Problem
I have this piece of code placed in ESI class. There is switch
statement nested in a try-catch
block and it feels simply wrong for me (I have a suspicion that I’m close to exception driven development). I’m looking forward to read your suggestions on how could I potentially improve this code.
@PostConstruct
public void initialize() {
this.webTarget = this.client.target("http://demo1173642.mockable.io/");
}
public Message getMockMessage() {
Response response = null;
try {
response = this.webTarget.request().get();
switch (response.getStatusInfo().getFamily()) {
case SUCCESSFUL:
return response.readEntity(Message.class);
case SERVER_ERROR:
throw new WebApplicationException(ErrorCode.EXTERNAL_SERVICE_BAD_GATEWAY.getMessage(),
Response.Status.BAD_GATEWAY);
default:
throw new InternalServerErrorException(ErrorCode.EXTERNAL_SERVICE_EXCEPTION.getMessage());
}
} catch (Exception ex) {
logger.log(Level.WARNING, ErrorCode.UNEXPECTED_EXECPTION.getMessage(), ex);
if (response != null) {
response.close();
}
throw new InternalServerErrorException();
}
}
Solution
In fact, your error handling is quite messed up: in the cases for server error and default you throw an exception, which you immediately replace with a different exception in your own catch block. I don’t think that’s what you meant to do. Furthermore, you only close() the response object in the exception case, but not in the success branch…

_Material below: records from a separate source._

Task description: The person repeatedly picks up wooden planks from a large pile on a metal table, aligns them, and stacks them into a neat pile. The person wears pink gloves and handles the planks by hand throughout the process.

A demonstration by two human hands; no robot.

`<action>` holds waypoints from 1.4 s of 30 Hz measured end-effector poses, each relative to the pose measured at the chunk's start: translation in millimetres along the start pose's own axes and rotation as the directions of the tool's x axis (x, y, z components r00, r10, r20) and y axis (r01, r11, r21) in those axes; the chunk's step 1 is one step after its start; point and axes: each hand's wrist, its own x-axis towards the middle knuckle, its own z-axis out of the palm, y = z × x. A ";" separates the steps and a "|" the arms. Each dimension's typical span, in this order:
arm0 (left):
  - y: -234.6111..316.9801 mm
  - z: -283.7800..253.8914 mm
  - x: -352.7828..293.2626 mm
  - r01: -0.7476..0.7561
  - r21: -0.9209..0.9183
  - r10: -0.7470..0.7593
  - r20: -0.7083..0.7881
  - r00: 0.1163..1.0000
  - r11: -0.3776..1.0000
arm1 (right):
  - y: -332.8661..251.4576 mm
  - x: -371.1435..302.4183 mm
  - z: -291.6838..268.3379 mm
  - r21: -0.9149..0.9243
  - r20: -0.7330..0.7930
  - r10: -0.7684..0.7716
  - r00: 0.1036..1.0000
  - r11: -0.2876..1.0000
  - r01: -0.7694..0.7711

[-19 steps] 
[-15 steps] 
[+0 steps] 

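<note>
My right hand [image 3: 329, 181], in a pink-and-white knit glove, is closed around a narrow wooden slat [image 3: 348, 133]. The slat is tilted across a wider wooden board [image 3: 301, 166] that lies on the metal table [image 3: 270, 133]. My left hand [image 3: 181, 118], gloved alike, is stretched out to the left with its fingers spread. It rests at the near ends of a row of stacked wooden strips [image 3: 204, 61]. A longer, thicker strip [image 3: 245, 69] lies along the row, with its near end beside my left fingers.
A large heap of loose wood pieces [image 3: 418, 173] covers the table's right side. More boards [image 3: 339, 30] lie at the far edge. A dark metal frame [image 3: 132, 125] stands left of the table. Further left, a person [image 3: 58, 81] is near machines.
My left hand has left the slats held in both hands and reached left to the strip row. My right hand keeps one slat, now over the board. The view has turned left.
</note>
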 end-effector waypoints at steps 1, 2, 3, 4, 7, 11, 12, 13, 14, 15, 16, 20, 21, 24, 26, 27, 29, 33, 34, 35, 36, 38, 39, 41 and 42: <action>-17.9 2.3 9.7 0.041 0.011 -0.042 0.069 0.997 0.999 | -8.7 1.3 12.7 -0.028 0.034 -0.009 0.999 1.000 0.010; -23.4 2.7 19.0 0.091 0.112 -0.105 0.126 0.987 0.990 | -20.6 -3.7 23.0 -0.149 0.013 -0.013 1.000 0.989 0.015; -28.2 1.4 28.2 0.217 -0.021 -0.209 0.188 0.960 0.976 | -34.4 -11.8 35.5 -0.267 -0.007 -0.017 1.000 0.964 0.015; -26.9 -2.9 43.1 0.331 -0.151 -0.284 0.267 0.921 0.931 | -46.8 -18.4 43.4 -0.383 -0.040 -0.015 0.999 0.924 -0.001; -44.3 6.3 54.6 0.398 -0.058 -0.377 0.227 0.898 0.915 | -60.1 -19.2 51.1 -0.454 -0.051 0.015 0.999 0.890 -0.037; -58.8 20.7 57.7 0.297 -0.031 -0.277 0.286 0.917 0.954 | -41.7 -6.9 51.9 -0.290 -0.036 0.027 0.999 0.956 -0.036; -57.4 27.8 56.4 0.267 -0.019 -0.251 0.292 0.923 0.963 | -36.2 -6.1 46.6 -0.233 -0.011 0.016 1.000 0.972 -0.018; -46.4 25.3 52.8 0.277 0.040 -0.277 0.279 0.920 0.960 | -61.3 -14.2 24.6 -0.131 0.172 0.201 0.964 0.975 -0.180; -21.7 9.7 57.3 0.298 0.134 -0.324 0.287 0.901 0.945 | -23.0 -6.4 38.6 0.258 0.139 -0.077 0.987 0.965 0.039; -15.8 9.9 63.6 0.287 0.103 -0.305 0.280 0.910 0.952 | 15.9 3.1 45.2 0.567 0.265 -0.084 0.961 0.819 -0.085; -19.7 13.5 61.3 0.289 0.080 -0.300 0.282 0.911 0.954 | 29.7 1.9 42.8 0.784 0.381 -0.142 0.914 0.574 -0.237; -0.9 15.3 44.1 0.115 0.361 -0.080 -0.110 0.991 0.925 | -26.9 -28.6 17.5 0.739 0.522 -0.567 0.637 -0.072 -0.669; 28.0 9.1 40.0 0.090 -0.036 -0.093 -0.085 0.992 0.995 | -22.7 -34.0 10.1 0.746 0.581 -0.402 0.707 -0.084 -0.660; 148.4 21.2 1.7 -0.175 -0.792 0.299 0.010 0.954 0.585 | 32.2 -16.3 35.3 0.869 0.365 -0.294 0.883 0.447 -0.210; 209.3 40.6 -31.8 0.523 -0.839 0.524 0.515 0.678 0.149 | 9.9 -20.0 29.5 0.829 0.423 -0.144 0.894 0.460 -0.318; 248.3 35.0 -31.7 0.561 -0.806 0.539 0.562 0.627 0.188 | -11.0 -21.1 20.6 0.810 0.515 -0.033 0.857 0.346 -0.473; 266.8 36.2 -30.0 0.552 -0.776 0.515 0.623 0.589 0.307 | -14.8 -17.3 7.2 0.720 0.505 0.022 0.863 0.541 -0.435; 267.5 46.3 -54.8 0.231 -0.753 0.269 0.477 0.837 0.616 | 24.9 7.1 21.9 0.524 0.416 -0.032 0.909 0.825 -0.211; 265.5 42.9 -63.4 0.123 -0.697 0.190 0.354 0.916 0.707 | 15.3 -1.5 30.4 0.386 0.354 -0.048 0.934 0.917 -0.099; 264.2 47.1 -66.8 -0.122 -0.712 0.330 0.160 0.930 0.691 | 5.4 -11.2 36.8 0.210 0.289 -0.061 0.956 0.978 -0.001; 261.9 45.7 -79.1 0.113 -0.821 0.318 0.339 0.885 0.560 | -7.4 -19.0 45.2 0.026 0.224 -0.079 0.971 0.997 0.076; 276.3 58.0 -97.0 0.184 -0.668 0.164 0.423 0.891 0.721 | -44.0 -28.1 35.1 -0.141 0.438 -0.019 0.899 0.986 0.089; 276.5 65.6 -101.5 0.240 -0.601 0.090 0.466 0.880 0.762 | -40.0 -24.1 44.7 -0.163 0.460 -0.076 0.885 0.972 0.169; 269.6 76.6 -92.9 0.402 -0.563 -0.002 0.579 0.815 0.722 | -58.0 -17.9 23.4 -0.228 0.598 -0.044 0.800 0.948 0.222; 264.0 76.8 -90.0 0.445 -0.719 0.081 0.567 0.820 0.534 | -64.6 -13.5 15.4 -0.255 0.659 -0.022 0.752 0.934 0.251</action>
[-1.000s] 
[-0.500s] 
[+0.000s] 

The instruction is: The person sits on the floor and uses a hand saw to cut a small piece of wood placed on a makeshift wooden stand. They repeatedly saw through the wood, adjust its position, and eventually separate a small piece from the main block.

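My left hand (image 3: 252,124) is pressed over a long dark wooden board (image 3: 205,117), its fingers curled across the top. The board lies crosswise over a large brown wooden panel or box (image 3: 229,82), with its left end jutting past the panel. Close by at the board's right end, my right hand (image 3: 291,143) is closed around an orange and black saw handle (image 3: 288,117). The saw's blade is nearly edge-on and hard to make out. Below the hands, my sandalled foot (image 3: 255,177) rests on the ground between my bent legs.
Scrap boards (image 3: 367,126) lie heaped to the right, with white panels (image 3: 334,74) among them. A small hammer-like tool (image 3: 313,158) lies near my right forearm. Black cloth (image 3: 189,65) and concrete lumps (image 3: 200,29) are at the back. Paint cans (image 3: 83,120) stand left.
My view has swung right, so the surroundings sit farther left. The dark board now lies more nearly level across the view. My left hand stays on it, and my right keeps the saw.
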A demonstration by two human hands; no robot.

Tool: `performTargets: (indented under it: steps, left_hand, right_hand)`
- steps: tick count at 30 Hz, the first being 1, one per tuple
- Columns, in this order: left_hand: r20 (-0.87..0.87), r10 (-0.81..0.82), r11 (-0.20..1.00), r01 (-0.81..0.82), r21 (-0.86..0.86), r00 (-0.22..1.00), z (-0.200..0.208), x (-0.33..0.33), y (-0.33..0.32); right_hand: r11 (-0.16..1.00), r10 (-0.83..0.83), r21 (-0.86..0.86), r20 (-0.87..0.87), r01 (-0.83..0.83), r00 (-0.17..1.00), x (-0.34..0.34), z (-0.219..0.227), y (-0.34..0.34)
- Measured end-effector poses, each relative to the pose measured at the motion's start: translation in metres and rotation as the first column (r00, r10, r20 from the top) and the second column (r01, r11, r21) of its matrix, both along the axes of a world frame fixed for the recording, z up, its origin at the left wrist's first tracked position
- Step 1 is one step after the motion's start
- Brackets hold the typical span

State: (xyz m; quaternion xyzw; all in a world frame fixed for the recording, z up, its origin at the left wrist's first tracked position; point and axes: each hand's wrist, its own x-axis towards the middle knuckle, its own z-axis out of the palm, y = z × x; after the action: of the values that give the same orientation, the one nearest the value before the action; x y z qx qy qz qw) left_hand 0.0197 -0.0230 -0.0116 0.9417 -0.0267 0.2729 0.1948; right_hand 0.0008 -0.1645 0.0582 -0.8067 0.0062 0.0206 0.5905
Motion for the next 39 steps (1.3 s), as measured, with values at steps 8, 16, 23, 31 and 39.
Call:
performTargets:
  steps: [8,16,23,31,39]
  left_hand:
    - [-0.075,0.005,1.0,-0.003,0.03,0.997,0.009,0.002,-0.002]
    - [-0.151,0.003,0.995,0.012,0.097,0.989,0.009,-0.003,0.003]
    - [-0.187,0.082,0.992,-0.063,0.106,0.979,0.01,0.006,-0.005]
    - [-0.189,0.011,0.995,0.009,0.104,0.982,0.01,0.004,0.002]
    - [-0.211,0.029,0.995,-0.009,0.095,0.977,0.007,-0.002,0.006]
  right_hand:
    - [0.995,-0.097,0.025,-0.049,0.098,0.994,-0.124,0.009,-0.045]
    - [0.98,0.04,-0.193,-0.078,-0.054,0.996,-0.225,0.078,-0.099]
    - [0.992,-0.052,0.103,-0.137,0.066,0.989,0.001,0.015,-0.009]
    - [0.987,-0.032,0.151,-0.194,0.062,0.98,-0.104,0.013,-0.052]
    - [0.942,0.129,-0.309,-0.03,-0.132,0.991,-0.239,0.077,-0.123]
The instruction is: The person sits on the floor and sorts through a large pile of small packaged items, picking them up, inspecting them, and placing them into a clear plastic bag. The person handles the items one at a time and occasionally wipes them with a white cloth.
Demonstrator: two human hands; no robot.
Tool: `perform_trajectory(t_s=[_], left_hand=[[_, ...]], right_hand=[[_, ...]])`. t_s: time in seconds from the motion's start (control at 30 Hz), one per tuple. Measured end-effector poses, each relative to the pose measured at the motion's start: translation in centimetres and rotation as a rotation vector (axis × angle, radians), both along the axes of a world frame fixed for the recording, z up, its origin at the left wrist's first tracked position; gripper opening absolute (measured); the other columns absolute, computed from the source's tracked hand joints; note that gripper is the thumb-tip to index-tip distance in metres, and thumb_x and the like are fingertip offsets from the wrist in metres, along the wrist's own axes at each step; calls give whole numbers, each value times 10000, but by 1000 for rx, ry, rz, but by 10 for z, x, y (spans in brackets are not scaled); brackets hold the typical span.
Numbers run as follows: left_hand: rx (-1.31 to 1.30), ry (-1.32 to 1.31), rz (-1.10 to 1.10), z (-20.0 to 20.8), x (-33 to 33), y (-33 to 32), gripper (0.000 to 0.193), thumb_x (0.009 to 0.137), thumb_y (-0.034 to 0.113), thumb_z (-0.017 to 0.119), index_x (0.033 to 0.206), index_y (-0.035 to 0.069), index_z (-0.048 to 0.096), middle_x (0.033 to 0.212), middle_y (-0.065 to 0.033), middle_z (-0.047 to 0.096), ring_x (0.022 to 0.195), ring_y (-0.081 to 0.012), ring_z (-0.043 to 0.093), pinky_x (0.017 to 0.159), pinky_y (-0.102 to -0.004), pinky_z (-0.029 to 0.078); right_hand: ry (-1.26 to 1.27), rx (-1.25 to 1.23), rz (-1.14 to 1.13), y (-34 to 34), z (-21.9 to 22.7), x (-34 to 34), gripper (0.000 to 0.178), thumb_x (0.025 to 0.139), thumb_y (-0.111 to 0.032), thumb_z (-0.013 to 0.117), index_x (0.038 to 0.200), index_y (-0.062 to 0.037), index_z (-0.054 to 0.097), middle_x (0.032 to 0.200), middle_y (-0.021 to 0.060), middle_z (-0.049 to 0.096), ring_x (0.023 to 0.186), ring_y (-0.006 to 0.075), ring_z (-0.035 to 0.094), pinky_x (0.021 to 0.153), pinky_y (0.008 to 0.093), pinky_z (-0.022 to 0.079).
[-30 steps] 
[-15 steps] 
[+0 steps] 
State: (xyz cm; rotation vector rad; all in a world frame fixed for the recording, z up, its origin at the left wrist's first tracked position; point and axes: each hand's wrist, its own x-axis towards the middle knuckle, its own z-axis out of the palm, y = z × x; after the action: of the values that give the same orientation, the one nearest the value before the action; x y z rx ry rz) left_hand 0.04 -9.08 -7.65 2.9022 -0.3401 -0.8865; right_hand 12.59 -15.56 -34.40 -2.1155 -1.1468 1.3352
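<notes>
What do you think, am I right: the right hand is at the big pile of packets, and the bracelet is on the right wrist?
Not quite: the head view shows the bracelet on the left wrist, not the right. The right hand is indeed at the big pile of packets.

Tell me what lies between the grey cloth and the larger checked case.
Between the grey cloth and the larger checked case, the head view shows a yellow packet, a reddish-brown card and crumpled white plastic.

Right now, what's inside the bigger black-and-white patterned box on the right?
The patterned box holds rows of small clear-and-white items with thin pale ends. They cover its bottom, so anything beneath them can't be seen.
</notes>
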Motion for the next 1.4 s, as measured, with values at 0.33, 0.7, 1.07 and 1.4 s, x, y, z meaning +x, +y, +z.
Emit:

Nevertheless, the throwing of a WebApplicationException leads me to believing that we are in a RESTful application here. Thus, the best way would be to declare an excepton mapper to handle the underlying ProcessingException
(which is the only one your catch-all-block should encounter) and do not do the handling internally. For exception mappers, here’s a tutorial to start with: https://dennis-xlc.gitbooks.io/restful-java-with-jax-rs-2-0-en/cn/part1/chapter7/exception_handling.html (but you will find a lot more resources using your favourite search engine.)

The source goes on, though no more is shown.